Author: Affinity Konar
Genre: Historical Fiction (WWII)
Type: Paperback
Pages: 337
Source: Publisher
Publisher: Random House Canada
First Published: Sept 6, 2016
First Line: "We were made, once."
Book Description from GoodReads: Pearl is in charge of: the sad, the good, the past.
Stasha must care for: the funny, the future, the bad.
It's 1944 when the twin sisters arrive at Auschwitz with their mother and grandfather. In their benighted new world, Pearl and Stasha Zagorski take refuge in their identical natures, comforting themselves with the private language and shared games of their childhood.
As part of the experimental population of twins known as Mengele's Zoo, the girls experience privileges and horrors unknown to others, and they find themselves changed, stripped of the personalities they once shared, their identities altered by the burdens of guilt and pain.
That winter, at a concert orchestrated by Mengele, Pearl disappears. Stasha grieves for her twin, but clings to the possibility that Pearl remains alive. When the camp is liberated by the Red Army, she and her companion Feliks--a boy bent on vengeance for his own lost twin--travel through Poland's devastation. Undeterred by injury, starvation, or the chaos around them, motivated by equal parts danger and hope, they encounter hostile villagers, Jewish resistance fighters, and fellow refugees, their quest enabled by the notion that Mengele may be captured and brought to justice within the ruins of the Warsaw Zoo. As the young survivors discover what has become of the world, they must try to imagine a future within it.
A superbly crafted story, told in a voice as exquisite as it is boundlessly original, Mischling defies every expectation, traversing one of the darkest moments in human history to show us the way toward ethereal beauty, moral reckoning, and soaring hope.
My Rating: 3/5 stars
My Review: This book is about the bond between twin girls and the monster who tried to tear them apart. It is narrated by Stasha and Pearl, the twin Jewish girls who are so close they are almost two halves of a whole. When they arrive at Auschwitz their blonde hair gives them an Aryan appearance. They are referred to as 'Mischling' (of mixed blood) and are brought to the attention of Josef Mengele, the Angel of Death, who is infamous for experimenting on twins and multiples in Auschwitz. Being a multiple and part of Mengele's 'Zoo' gives them a higher status in the camp and yet puts them in a very different kind of danger.
Josef Mengele was portrayed as a sinister man who treated his young subjects as 'pets', and had them refer to him as 'Uncle' but, at the same time, forced them to be part of gruesome and horrific medical and genetic experiments for the sake of his amusement and interest. Despite the constant threat of the gas chambers, for Pearl and Stasha an even greater fear would be to lose each other - their other half.
What struck me almost immediately was the tone of the writing. It was beautiful yet oddly lyrical for such a heavy book with 12-year-old narrators. I liked that Stasha and Pearl were given very distinct voices but often I'd feel like their inner thoughts and way of speaking was much older than their 12 years. What Konar does showcase is the unique bond and perspective of twins and I found that fascinating.
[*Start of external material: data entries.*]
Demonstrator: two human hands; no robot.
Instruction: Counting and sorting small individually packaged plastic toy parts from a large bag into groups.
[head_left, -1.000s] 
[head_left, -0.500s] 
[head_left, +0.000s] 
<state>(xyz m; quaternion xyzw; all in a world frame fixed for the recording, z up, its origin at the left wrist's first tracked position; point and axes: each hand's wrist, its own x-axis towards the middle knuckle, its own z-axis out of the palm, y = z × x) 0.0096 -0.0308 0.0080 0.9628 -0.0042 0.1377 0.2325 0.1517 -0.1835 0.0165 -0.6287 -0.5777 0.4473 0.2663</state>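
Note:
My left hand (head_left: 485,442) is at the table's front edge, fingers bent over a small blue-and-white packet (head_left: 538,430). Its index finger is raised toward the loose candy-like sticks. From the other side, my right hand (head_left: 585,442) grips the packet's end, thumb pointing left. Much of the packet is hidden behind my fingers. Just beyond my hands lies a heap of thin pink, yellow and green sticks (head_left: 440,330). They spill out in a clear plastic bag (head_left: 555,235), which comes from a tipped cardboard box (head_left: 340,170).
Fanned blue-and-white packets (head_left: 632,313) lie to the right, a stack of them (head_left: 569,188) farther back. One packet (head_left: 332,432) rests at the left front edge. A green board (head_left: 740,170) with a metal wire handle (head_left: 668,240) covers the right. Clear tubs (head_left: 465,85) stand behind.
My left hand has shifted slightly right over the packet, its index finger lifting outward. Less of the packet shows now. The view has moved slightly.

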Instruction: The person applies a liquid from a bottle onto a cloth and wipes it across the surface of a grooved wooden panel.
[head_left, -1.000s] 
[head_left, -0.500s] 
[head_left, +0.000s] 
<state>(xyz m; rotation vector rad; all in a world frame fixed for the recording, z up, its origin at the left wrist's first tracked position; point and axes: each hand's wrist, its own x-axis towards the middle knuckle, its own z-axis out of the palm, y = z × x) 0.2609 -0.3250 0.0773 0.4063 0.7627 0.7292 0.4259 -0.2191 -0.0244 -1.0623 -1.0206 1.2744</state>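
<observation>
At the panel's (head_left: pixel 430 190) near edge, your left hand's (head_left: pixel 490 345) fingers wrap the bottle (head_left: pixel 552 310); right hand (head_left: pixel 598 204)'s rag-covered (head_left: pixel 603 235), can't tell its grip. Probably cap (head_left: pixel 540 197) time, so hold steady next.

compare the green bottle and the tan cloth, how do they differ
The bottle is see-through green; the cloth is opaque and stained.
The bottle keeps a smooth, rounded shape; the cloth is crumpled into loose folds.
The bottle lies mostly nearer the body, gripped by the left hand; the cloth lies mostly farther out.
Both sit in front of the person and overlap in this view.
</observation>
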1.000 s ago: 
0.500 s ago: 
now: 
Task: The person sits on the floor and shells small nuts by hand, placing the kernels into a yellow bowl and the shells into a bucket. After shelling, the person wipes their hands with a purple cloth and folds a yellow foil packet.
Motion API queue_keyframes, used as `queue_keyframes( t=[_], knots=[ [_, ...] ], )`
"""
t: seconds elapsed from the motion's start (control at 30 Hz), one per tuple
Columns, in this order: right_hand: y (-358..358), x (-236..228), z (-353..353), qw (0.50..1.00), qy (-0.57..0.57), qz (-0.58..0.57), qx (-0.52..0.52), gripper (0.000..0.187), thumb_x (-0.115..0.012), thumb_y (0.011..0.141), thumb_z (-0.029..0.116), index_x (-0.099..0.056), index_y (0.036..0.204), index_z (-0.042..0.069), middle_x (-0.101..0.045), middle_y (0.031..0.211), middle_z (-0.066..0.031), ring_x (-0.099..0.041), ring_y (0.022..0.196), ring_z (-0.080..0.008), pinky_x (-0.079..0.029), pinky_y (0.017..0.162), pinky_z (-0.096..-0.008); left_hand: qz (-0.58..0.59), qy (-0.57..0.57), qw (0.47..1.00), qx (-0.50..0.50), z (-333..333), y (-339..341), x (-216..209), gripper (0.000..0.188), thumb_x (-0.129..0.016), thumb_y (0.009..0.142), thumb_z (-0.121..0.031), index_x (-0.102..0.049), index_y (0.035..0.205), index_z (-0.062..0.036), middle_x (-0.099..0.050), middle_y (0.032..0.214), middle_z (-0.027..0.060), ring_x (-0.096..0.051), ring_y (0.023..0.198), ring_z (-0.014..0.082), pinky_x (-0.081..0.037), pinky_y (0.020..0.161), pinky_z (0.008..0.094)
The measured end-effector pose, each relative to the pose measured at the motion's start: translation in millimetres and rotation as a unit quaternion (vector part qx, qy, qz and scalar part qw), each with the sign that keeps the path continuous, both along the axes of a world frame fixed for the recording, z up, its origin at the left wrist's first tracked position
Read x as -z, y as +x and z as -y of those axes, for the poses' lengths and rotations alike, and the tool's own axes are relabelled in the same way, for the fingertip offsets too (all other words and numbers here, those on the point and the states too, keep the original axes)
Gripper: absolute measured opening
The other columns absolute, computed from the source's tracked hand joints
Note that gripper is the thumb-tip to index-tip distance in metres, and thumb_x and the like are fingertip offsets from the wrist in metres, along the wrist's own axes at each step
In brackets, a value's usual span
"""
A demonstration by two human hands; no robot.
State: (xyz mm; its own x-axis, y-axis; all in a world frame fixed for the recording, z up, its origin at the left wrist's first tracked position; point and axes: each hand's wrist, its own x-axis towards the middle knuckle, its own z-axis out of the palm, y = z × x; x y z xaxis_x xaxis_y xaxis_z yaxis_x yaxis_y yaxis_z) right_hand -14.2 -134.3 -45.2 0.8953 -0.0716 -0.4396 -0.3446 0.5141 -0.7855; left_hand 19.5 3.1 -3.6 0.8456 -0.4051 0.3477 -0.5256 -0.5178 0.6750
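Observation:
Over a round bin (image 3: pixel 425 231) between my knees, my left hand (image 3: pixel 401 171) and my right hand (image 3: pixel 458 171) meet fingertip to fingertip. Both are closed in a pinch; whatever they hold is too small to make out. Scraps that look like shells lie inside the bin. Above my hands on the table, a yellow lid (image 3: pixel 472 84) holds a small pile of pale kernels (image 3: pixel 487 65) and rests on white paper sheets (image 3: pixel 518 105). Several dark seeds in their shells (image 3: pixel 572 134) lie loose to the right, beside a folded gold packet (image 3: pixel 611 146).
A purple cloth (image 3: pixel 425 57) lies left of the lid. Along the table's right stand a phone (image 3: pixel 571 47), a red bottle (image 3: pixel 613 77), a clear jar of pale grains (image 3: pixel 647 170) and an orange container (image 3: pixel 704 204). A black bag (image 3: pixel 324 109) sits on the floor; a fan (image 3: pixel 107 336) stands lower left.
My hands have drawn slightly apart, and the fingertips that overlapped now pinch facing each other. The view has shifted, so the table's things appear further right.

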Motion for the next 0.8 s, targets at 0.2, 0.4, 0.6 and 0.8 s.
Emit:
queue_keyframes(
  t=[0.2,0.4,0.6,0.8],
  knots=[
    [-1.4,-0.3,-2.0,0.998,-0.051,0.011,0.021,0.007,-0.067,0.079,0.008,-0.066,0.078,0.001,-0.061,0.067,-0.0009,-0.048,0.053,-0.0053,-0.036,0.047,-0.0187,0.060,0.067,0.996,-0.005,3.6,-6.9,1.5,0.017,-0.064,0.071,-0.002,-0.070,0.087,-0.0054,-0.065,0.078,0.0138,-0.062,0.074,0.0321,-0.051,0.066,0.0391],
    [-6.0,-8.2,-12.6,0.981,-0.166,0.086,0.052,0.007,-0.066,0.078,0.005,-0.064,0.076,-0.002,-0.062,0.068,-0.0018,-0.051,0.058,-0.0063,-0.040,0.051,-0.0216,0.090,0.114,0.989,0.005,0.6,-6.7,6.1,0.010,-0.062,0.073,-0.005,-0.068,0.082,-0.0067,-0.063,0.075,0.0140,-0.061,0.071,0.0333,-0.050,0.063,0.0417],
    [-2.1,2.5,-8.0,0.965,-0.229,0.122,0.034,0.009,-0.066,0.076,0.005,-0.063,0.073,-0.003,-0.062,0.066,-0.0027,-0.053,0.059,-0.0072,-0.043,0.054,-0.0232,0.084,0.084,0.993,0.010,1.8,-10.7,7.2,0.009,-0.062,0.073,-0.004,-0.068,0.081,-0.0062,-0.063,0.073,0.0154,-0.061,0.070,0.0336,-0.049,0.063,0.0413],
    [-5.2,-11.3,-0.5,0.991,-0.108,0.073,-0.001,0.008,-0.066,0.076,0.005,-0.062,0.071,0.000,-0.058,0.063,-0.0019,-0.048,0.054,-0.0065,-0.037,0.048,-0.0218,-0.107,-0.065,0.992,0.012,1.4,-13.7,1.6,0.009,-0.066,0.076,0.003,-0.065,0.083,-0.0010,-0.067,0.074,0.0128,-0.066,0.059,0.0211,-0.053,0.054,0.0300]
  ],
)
Going into a book about Auschwitz I expect to be emotional and while I found some of the scenes very hard to read I found that this book didn't evoke a lot of emotion in me. It dealt with such inhumane, violent and sadistic treatment of children and yet I felt like the very lyrical prose prevented the reader from getting a feel for the truly dark nature of what daily life was like for these children.
The book is written in two parts: Part 1 shows what life was like for the twins in Auschwitz and Part 2 shows the chaotic aftermath when the camp was liberated. I found the first part of the book quite slow with the second part more interesting due to the faster pace and the fact that the story line had more of an objective. The ending was tied up too neatly with much of the resolution being dependent on coincidences that didn't seem plausible yet if it had ended differently I would have been disappointed.
This was an interesting and dark look at life in Mengele's world and is a study in opposites - hope vs despair, love vs hate, life vs death, power vs determination and perseverance but unfortunately I wasn't as taken with it as I had hoped to be. Still, it shines a light onto the horror of Josef Mengele's 'Zoo' and the experiments he performed on the multiples and whatever he considered to be a human oddity. It was a devastating and horrible time in history and yet Konar also provides her readers with an inkling of hope and illustrates the power of love and perseverance.
Disclaimer: My sincere thanks to Random House Canada for providing me with a complimentary paperback copy of this book in exchange for my honest review.